(Beginning of Dataset excerpt)

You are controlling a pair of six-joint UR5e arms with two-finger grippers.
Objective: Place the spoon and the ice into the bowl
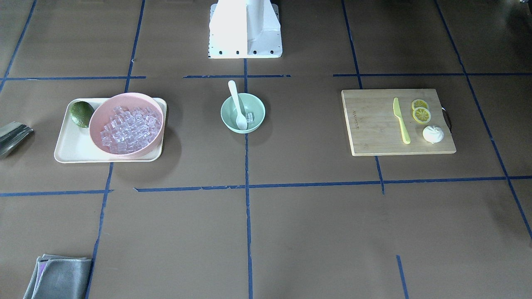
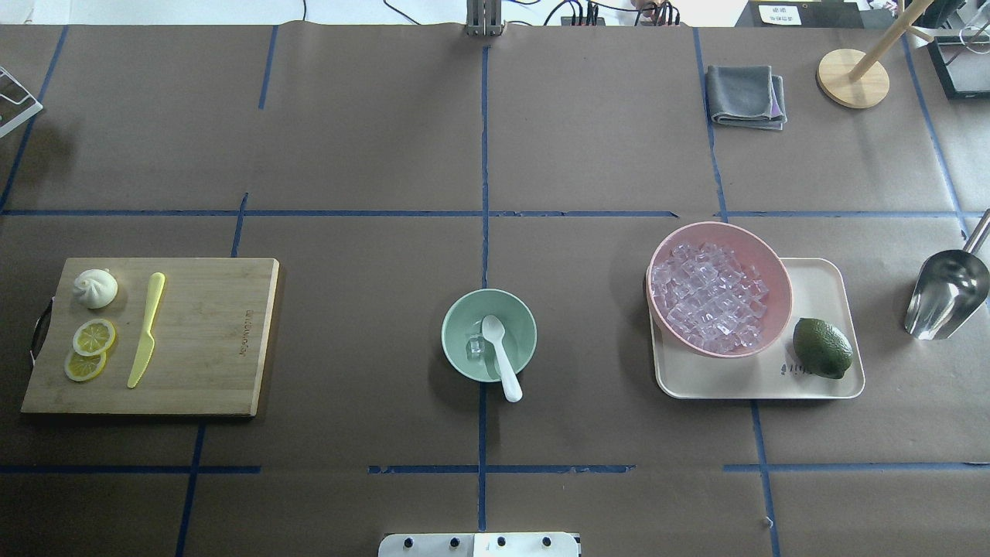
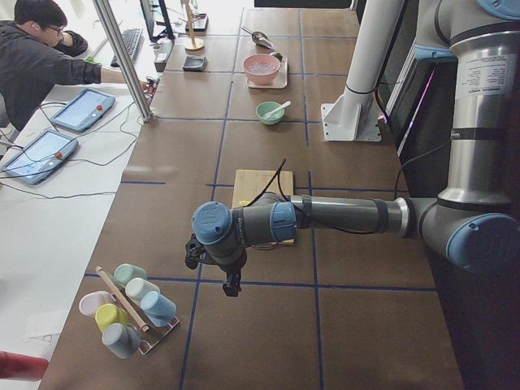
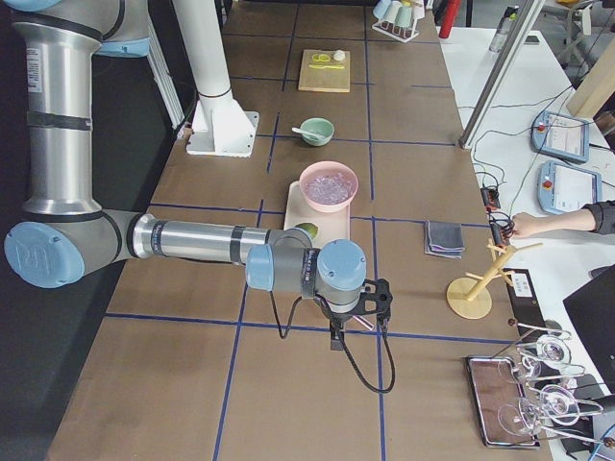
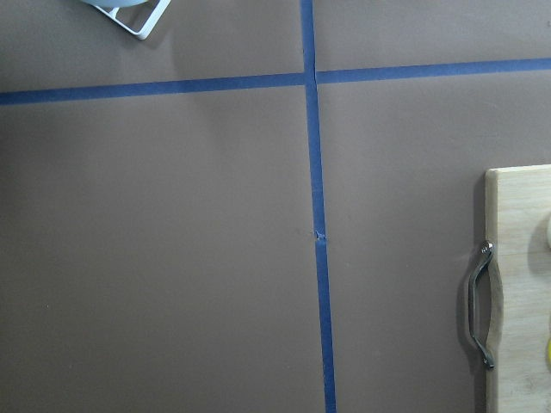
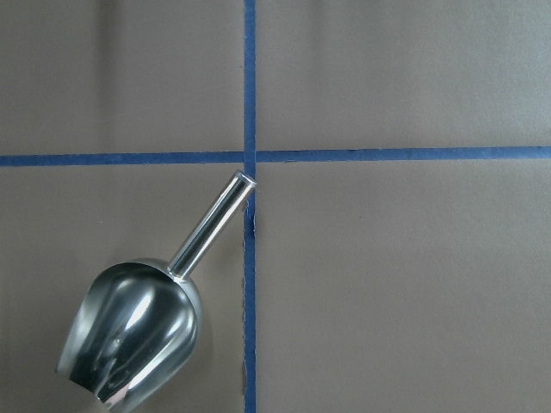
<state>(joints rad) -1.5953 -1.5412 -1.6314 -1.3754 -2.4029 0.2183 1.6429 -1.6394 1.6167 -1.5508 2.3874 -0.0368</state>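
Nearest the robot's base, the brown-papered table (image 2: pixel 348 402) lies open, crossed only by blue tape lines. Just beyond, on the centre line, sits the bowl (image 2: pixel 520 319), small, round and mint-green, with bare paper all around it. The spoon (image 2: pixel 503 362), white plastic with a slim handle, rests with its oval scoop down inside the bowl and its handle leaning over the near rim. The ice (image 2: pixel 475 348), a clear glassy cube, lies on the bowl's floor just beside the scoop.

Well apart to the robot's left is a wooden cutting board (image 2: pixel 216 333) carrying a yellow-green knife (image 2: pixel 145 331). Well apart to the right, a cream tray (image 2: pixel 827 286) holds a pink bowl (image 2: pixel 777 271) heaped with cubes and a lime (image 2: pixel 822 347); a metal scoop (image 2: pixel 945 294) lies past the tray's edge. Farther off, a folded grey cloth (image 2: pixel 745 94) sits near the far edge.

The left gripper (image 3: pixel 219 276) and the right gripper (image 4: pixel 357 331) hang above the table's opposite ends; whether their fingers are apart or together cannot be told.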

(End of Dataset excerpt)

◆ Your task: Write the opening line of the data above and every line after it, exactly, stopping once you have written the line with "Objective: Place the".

◆ Exercise response:
You are controlling a pair of six-joint UR5e arms with two-finger grippers.
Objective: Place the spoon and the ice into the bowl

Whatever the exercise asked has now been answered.